• **Records from a dataset**:
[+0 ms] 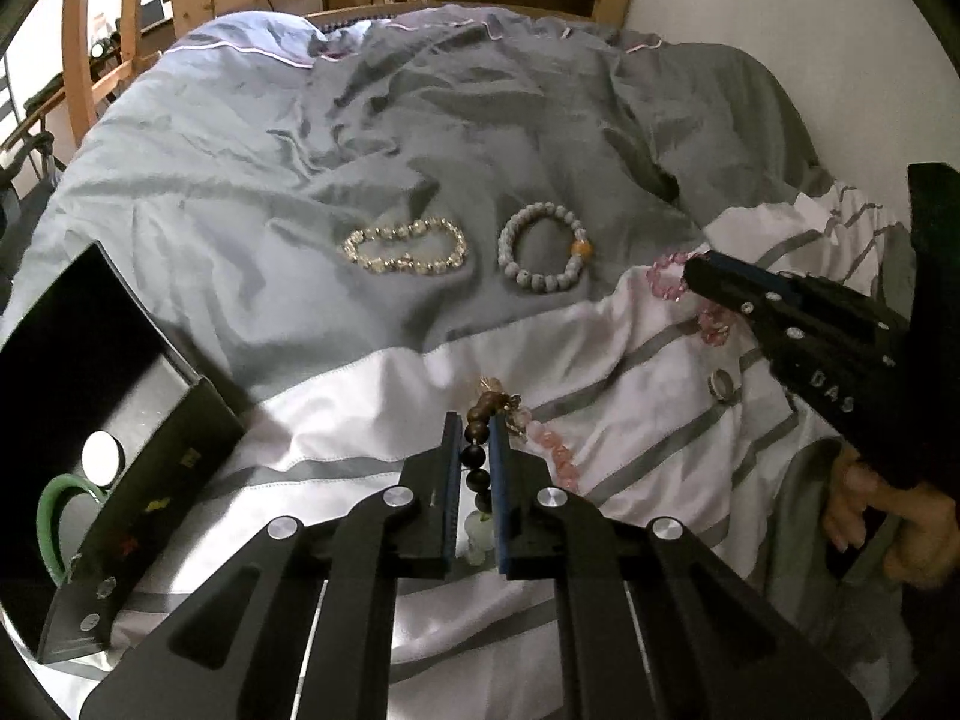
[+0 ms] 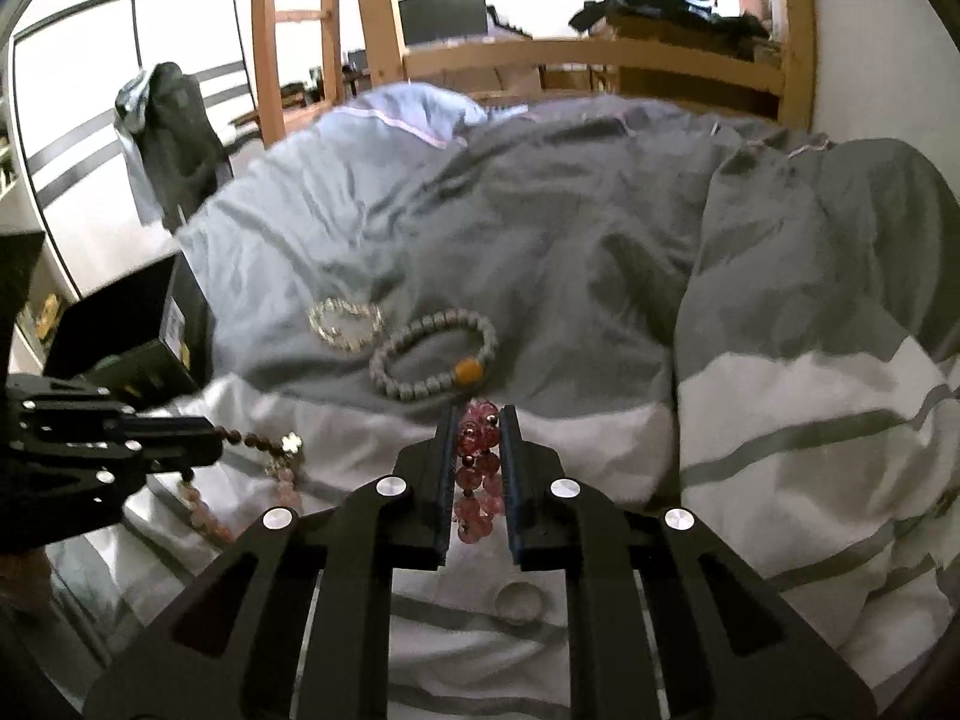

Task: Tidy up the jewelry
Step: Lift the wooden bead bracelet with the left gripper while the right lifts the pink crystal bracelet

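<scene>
Your left tongs (image 1: 477, 450) pinch the dark wooden bead strand (image 1: 477, 456), right tongs (image 2: 477, 450) the pink crystal bracelet (image 2: 477, 468); beyond it, two bracelets wait on the bed (image 1: 240, 192).

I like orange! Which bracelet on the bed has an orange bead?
The grey beaded bracelet, lying right of the clear sparkly bracelet, which has no orange bead.

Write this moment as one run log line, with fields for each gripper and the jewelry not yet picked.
left gripper: shut on dark bead bracelet | right gripper: shut on pink bead bracelet | on bedding: clear bracelet, grey bracelet
</scene>
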`<control>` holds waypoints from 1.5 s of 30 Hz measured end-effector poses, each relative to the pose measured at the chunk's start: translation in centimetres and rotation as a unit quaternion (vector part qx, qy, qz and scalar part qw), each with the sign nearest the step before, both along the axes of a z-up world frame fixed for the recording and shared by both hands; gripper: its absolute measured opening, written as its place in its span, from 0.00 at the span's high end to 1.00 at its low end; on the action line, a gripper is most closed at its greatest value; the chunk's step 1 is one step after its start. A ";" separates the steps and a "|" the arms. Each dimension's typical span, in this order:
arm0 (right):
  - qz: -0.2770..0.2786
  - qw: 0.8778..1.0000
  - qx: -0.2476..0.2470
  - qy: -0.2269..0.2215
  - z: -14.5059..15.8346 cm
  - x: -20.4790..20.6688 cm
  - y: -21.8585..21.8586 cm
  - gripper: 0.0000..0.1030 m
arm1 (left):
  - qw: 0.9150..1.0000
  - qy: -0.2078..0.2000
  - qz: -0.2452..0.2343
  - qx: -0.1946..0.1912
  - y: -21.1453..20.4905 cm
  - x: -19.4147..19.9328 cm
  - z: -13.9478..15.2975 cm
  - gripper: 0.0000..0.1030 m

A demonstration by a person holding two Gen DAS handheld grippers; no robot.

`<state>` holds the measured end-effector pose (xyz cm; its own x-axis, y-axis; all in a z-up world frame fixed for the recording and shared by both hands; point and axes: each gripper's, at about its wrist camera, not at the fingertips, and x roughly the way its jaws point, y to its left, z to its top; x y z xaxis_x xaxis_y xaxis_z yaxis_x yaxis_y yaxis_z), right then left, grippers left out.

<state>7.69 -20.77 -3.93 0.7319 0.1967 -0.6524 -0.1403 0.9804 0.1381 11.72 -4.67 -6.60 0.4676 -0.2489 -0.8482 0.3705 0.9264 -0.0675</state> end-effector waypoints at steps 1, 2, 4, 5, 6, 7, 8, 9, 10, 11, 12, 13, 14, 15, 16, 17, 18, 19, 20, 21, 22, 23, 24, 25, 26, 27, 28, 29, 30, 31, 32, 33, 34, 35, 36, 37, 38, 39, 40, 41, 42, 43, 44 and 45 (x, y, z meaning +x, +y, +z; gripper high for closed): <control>0.000 1.000 0.004 -0.006 0.2 -0.1 0.0 0.86 | 1.000 -0.005 0.001 0.002 0.0 -0.2 0.0 0.92; 0.001 1.000 0.007 -0.012 0.4 -0.2 -0.1 0.86 | 1.000 -0.008 0.002 0.004 0.0 -0.3 0.1 0.92; 0.004 1.000 0.011 -0.023 0.9 -0.5 0.0 0.86 | 1.000 -0.015 0.001 0.005 0.0 -0.7 0.5 0.92; 0.006 0.999 0.011 -0.029 1.1 -0.6 0.1 0.86 | 1.000 -0.019 0.002 0.006 0.1 -0.9 0.6 0.92; 0.009 0.999 0.012 -0.034 1.4 -0.7 0.2 0.86 | 1.000 -0.025 0.002 0.008 0.1 -1.1 0.9 0.92; 0.012 0.999 0.012 -0.039 1.6 -0.9 0.4 0.86 | 0.999 -0.031 0.002 0.009 0.2 -1.2 1.2 0.92; 0.014 0.999 0.012 -0.042 1.8 -1.0 0.5 0.86 | 0.999 -0.036 0.002 0.009 0.2 -1.3 1.5 0.92; 0.017 0.999 0.012 -0.045 2.0 -1.1 0.7 0.86 | 0.999 -0.041 0.002 0.011 0.2 -1.4 1.7 0.92; 0.020 0.999 0.011 -0.049 2.2 -1.2 0.9 0.86 | 0.999 -0.045 0.003 0.012 0.2 -1.5 1.9 0.92; 0.022 0.998 0.010 -0.050 2.3 -1.3 1.0 0.86 | 0.999 -0.047 0.003 0.012 0.2 -1.6 2.1 0.92; 0.025 0.998 0.007 -0.052 2.4 -1.4 1.2 0.86 | 0.999 -0.049 0.004 0.011 0.3 -1.7 2.2 0.92; 0.028 0.998 0.005 -0.054 2.4 -1.5 1.3 0.86 | 0.999 -0.051 0.004 0.012 0.3 -1.7 2.3 0.92; 0.030 0.998 0.005 -0.055 2.5 -1.5 1.4 0.86 | 0.999 -0.053 0.005 0.012 0.3 -1.8 2.4 0.92; 0.032 0.998 0.004 -0.057 2.5 -1.6 1.5 0.86 | 0.998 -0.054 0.005 0.012 0.4 -1.8 2.5 0.92; 0.034 0.998 0.003 -0.058 2.5 -1.7 1.6 0.86 | 0.998 -0.054 0.005 0.011 0.4 -1.8 2.6 0.92; 0.035 0.998 0.003 -0.059 2.5 -1.7 1.6 0.86 | 0.998 -0.055 0.005 0.010 0.4 -1.8 2.6 0.92; 0.035 0.998 0.003 -0.060 2.6 -1.7 1.6 0.86 | 0.998 -0.056 0.005 0.010 0.5 -1.8 2.7 0.92; 0.035 0.998 0.003 -0.061 2.6 -1.8 1.6 0.86 | 0.998 -0.057 0.006 0.008 0.5 -1.8 2.8 0.92; 0.034 0.997 0.004 -0.063 2.7 -1.8 1.5 0.86 | 0.998 -0.056 0.007 0.006 0.6 -1.8 2.8 0.92; 0.033 0.997 0.005 -0.064 2.7 -1.8 1.5 0.86 | 0.998 -0.056 0.008 0.004 0.6 -1.8 2.8 0.92; 0.032 0.997 0.006 -0.065 2.7 -1.9 1.4 0.86 | 0.998 -0.056 0.010 0.004 0.7 -1.7 2.8 0.92; 0.032 0.997 0.007 -0.065 2.7 -1.9 1.4 0.86 | 0.998 -0.056 0.011 0.003 0.8 -1.7 2.9 0.92; 0.031 0.997 0.008 -0.065 2.8 -1.9 1.3 0.86 | 0.998 -0.055 0.012 0.002 0.8 -1.6 2.8 0.92; 0.030 0.997 0.008 -0.065 2.8 -1.9 1.3 0.86 | 0.998 -0.055 0.014 0.001 1.0 -1.6 2.8 0.92; 0.030 0.997 0.009 -0.065 2.8 -1.9 1.3 0.86 | 0.998 -0.054 0.014 0.001 0.9 -1.6 2.8 0.92; 0.031 0.997 0.009 -0.065 2.8 -1.9 1.3 0.86 | 0.999 -0.051 0.013 0.001 0.9 -1.5 2.7 0.92; 0.032 0.997 0.008 -0.064 2.7 -1.9 1.3 0.86 | 0.999 -0.041 0.008 0.002 0.7 -1.4 2.3 0.91; 0.033 0.997 0.007 -0.063 2.7 -1.9 1.4 0.86 | 0.999 -0.036 0.007 0.005 0.7 -1.3 2.0 0.83; 0.034 0.998 0.006 -0.061 2.6 -1.9 1.5 0.86 | 1.000 -0.027 0.008 0.013 0.4 -1.2 1.4 0.58; 0.036 0.998 0.005 -0.060 2.6 -1.8 1.6 0.86 | 1.000 -0.020 0.006 0.019 0.2 -1.0 0.9 0.42; 0.038 0.998 0.004 -0.058 2.5 -1.8 1.7 0.86 | 1.000 -0.016 0.005 0.027 -0.1 -0.9 0.4 0.25; 0.039 0.998 0.004 -0.057 2.5 -1.8 1.7 0.86 | 0.999 -0.013 0.002 0.041 -0.6 -0.8 -0.3 0.27; 0.040 0.998 0.003 -0.057 2.5 -1.8 1.8 0.86 | 0.998 -0.007 -0.003 0.054 -0.9 -0.7 -0.9 0.27; 0.041 0.998 0.003 -0.057 2.4 -1.8 1.9 0.86 | 0.998 -0.002 -0.005 0.063 -1.1 -0.6 -1.4 0.30; 0.043 0.998 0.002 -0.056 2.4 -1.8 2.0 0.86 | 0.997 0.008 -0.007 0.075 -1.3 -0.4 -2.2 0.45; 0.043 0.998 0.001 -0.056 2.4 -1.8 2.1 0.86 | 0.997 0.019 -0.007 0.079 -1.3 -0.2 -2.7 0.55; 0.043 0.998 0.001 -0.056 2.4 -1.8 2.0 0.86 | 0.996 0.035 -0.005 0.079 -1.1 0.1 -3.2 0.72; 0.043 0.998 0.002 -0.055 2.4 -1.8 2.1 0.86 | 0.996 0.044 0.000 0.075 -0.8 0.3 -3.4 0.84; 0.043 0.998 0.002 -0.055 2.5 -1.9 2.1 0.86 | 0.997 0.044 0.007 0.070 -0.4 0.4 -3.3 0.87; 0.043 0.998 0.002 -0.055 2.5 -1.9 2.1 0.86 | 0.997 0.042 0.010 0.064 -0.2 0.4 -3.0 0.89; 0.043 0.997 0.002 -0.056 2.5 -1.9 2.1 0.86 | 0.998 0.035 0.015 0.054 0.1 0.4 -2.5 0.91; 0.043 0.997 0.003 -0.056 2.5 -1.9 2.1 0.86 | 0.998 0.026 0.019 0.047 0.3 0.4 -2.0 0.91; 0.043 0.997 0.002 -0.057 2.5 -1.9 2.1 0.86 | 0.999 0.019 0.021 0.042 0.5 0.3 -1.5 0.91; 0.044 0.997 0.002 -0.057 2.5 -1.9 2.1 0.86 | 0.999 0.013 0.021 0.038 0.6 0.3 -1.2 0.92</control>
<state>5.79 -18.66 -1.40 0.7817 0.2656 -0.5642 -0.2401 0.9632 0.1207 11.98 -4.12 -7.77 0.4547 -0.1644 -0.8753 0.3297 0.9441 -0.0061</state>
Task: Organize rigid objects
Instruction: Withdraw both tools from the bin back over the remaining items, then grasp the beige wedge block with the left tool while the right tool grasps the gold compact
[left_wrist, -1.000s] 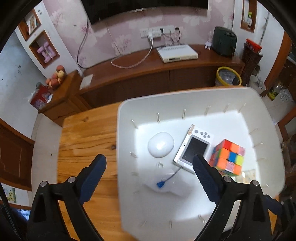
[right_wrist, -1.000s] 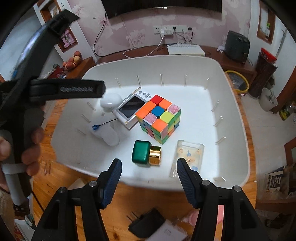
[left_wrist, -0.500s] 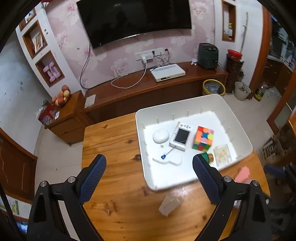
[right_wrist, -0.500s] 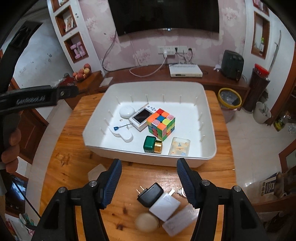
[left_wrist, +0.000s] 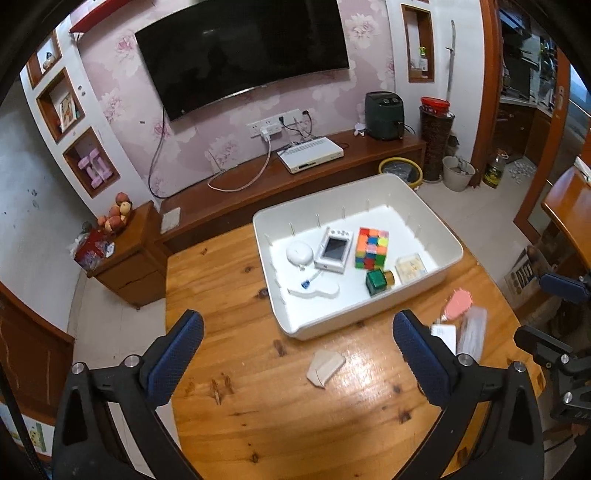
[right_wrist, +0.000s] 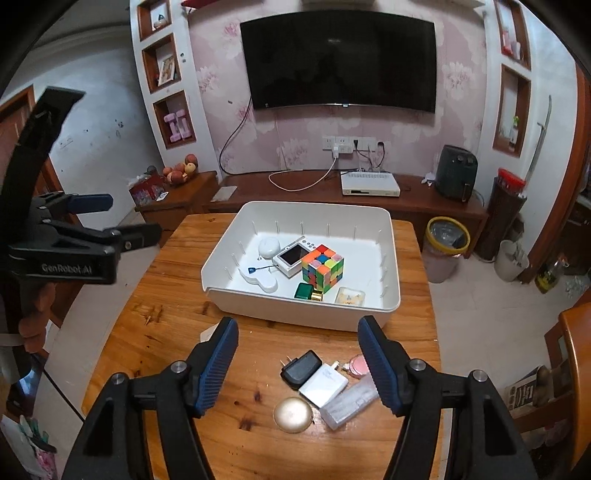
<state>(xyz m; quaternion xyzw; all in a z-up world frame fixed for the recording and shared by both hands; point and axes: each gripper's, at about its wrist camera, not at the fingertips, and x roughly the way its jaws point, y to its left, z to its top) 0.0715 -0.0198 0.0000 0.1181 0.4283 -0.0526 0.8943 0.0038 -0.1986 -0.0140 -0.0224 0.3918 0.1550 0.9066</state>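
Both the left tongs (left_wrist: 297, 354) and the right tongs (right_wrist: 298, 365) had just been opened wider, and nothing was held between them. The cube (right_wrist: 322, 269) was seen inside the white bin (right_wrist: 295, 314) on the table (right_wrist: 162, 332), at 12 o'clock from the right tongs.

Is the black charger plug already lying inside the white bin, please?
No, the black charger plug lies on the wooden table, outside the white bin.
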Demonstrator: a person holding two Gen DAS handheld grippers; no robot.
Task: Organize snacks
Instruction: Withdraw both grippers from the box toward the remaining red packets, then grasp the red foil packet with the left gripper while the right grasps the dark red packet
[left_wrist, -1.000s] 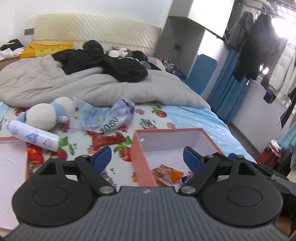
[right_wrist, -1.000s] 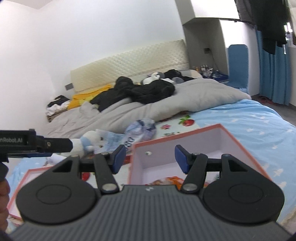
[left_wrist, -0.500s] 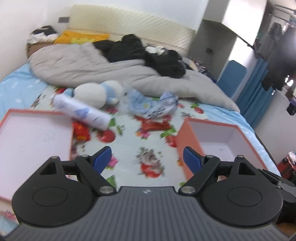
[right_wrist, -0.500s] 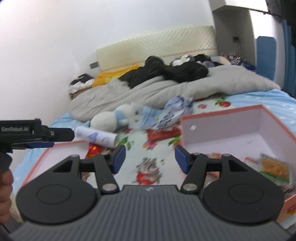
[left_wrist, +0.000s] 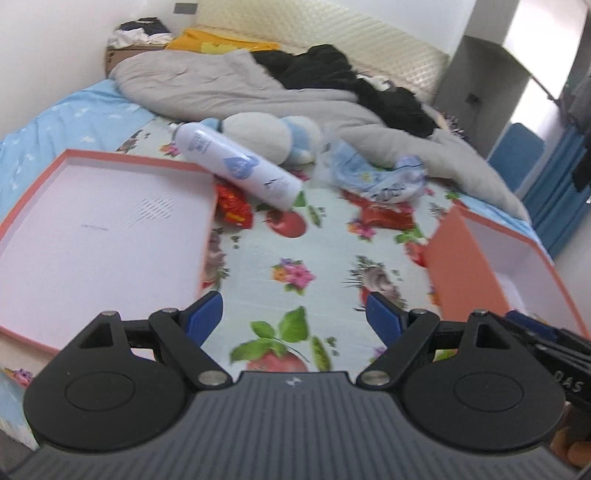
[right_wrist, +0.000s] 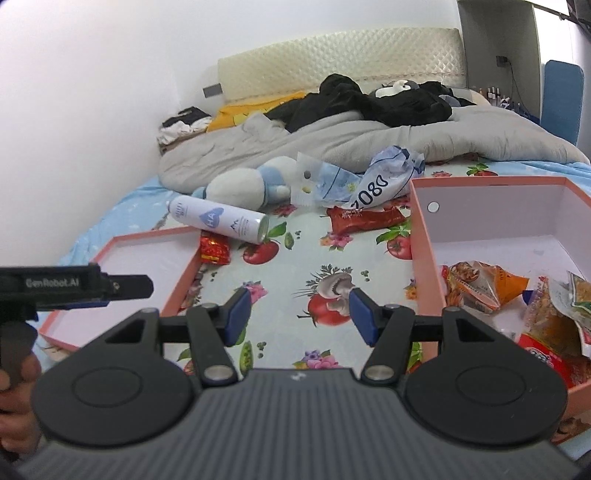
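Both the left gripper (left_wrist: 293, 314) and right gripper (right_wrist: 294, 316) gape wide, empty, above the bed's fruit-print sheet (right_wrist: 295, 266). Snack packets (right_wrist: 480, 286) lie in the orange box (right_wrist: 480, 192) at its right edge.

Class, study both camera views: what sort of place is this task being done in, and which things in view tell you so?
Almost certainly a bedroom, with the work done on the bed itself. A padded headboard stands against the wall, a rumpled grey duvet lies heaped with dark clothes, and the snack box rests on a printed bedsheet.
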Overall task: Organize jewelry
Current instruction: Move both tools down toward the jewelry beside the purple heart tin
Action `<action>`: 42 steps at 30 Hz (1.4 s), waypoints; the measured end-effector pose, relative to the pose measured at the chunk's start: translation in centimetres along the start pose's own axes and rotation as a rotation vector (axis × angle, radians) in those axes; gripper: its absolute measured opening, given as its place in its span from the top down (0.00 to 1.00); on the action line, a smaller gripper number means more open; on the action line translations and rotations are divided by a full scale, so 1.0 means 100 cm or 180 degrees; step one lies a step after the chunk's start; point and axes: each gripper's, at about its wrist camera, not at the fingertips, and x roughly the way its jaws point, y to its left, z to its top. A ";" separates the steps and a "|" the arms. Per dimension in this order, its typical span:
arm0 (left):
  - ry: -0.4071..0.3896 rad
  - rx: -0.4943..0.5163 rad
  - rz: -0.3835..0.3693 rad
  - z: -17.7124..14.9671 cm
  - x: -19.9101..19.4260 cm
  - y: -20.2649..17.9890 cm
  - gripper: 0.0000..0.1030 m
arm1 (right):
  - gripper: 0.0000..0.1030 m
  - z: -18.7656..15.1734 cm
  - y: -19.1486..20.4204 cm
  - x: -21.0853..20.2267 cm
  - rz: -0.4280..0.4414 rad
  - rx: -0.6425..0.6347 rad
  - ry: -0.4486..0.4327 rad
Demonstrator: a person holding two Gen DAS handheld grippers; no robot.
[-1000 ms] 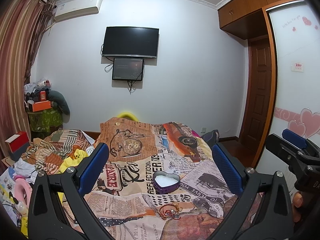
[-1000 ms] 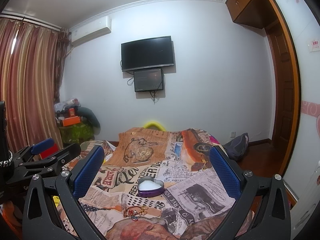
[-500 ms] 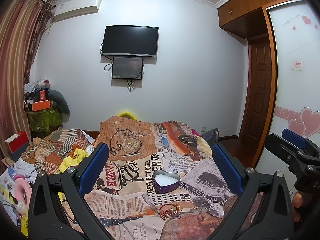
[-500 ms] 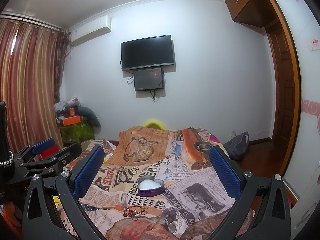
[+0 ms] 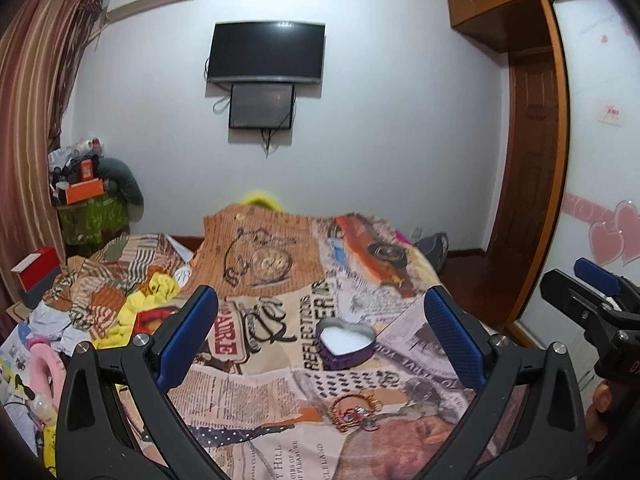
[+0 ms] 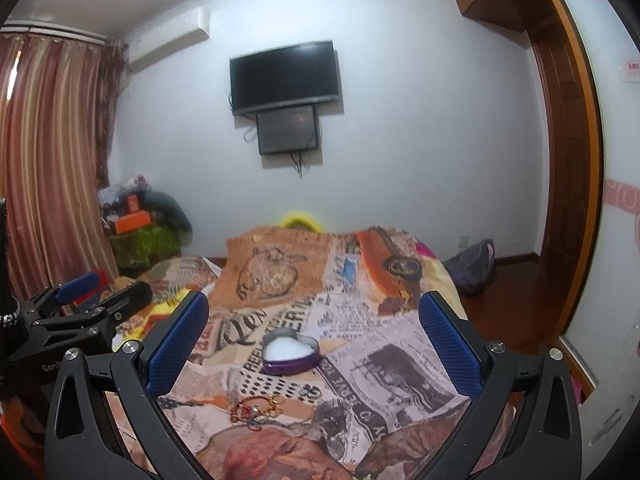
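Note:
A purple heart-shaped tin with a white lining stands open on the newspaper-print bedspread; it also shows in the right wrist view. A small heap of gold and coloured jewelry lies in front of it, seen in the right wrist view too. My left gripper is open and empty, held above and short of the tin. My right gripper is open and empty, also short of the tin. Each gripper shows at the edge of the other's view.
A pile of clothes and toys lies left of the bed. A cluttered stand is in the far left corner. A TV hangs on the far wall. A wooden door and a dark bag are at right.
Both views have shifted slightly closer to the bed; the tin and jewelry sit a little lower and larger. Both grippers stay open and empty.

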 end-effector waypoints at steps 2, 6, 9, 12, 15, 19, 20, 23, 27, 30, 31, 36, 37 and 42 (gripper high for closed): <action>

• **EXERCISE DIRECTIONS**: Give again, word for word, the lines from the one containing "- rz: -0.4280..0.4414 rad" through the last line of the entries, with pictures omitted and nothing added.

• **SOLUTION TO THIS TASK**:
  - rz: -0.4280..0.4414 rad
  - rx: -0.6425..0.6347 rad
  - ry: -0.4486..0.4327 rad
Demonstrator: a person holding two Gen DAS handheld grippers; no robot.
[-1000 ms] 
[-1000 ms] 
[-500 ms] 
[-500 ms] 
[+0 ms] 
[+0 ms] 
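Note:
A purple heart-shaped tin with a white lining stands open on the newspaper-print bedspread; it also shows in the right wrist view. A small heap of gold and coloured jewelry lies in front of it, seen in the right wrist view too. My left gripper is open and empty, held above and short of the tin. My right gripper is open and empty, also short of the tin. Each gripper shows at the edge of the other's view.
A pile of clothes and toys lies left of the bed. A cluttered stand is in the far left corner. A TV hangs on the far wall. A wooden door and a dark bag are at right.
Both views have shifted slightly closer to the bed; the tin and jewelry sit a little lower and larger. Both grippers stay open and empty.
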
 end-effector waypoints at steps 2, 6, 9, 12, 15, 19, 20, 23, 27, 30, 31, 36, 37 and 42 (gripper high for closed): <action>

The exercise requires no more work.